BEGIN

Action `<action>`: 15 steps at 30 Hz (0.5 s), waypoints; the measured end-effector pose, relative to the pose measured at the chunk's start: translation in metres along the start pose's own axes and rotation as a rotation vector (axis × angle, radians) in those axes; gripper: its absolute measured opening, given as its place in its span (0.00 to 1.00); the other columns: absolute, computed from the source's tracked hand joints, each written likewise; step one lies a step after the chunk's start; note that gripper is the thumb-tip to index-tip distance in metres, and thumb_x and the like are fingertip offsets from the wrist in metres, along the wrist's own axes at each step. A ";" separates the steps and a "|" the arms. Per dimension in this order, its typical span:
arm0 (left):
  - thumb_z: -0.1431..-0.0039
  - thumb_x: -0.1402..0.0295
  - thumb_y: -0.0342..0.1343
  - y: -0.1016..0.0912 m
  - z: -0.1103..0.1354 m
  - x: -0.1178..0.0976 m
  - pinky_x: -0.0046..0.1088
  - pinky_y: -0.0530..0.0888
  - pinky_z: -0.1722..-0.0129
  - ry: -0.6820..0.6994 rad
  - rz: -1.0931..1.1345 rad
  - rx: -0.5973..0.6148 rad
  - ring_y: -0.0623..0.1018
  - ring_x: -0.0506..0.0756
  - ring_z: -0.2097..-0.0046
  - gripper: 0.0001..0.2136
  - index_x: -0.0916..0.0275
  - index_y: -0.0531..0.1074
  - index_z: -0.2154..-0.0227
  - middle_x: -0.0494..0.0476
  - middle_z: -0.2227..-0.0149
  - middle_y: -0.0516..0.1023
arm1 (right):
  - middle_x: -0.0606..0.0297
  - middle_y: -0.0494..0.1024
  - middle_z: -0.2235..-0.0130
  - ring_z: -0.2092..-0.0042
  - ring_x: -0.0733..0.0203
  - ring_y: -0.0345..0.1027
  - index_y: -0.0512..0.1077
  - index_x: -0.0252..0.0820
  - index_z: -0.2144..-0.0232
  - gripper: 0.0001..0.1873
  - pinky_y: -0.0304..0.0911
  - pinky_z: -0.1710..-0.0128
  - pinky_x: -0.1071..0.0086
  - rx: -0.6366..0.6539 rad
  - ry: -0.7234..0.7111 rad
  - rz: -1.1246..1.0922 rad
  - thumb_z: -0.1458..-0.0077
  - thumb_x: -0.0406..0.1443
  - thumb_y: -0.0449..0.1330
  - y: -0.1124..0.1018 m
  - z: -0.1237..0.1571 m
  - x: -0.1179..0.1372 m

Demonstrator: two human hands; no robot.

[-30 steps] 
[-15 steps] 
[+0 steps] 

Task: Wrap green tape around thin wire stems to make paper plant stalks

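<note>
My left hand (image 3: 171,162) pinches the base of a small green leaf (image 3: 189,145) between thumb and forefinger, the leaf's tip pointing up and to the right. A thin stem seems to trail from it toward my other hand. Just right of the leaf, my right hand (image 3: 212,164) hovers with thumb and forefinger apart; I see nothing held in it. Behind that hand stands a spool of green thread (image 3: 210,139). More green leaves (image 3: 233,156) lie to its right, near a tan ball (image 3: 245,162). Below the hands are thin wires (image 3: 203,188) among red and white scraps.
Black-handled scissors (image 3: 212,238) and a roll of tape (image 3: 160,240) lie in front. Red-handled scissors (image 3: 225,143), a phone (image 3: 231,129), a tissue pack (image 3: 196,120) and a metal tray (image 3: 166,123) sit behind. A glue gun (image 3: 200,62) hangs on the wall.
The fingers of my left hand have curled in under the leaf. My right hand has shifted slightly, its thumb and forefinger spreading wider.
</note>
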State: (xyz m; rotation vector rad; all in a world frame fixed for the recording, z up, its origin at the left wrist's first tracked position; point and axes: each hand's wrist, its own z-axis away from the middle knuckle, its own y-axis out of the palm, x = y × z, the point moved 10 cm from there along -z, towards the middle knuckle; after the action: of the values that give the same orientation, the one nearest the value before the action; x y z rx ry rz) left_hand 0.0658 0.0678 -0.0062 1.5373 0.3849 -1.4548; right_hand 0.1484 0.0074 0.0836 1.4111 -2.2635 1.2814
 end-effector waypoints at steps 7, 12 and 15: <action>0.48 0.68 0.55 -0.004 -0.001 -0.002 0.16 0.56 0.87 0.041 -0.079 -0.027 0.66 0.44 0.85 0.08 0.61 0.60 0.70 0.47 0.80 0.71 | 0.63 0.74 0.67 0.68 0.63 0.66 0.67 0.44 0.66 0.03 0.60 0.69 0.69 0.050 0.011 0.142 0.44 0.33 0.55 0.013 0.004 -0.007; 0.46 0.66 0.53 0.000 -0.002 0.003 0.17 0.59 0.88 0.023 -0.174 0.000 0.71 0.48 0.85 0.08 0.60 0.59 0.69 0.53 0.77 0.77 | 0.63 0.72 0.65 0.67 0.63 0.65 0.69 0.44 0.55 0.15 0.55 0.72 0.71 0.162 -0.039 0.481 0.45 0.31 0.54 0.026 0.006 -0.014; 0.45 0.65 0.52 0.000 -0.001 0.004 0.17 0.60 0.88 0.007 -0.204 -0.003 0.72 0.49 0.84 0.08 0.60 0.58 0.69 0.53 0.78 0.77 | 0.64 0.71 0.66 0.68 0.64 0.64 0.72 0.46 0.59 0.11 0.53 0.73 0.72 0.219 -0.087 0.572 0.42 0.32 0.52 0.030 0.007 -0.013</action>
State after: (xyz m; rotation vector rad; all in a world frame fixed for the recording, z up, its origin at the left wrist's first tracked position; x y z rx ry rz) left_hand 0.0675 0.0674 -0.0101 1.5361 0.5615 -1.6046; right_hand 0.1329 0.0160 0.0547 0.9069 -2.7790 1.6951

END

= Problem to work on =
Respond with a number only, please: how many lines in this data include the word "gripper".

= Expected answer =
3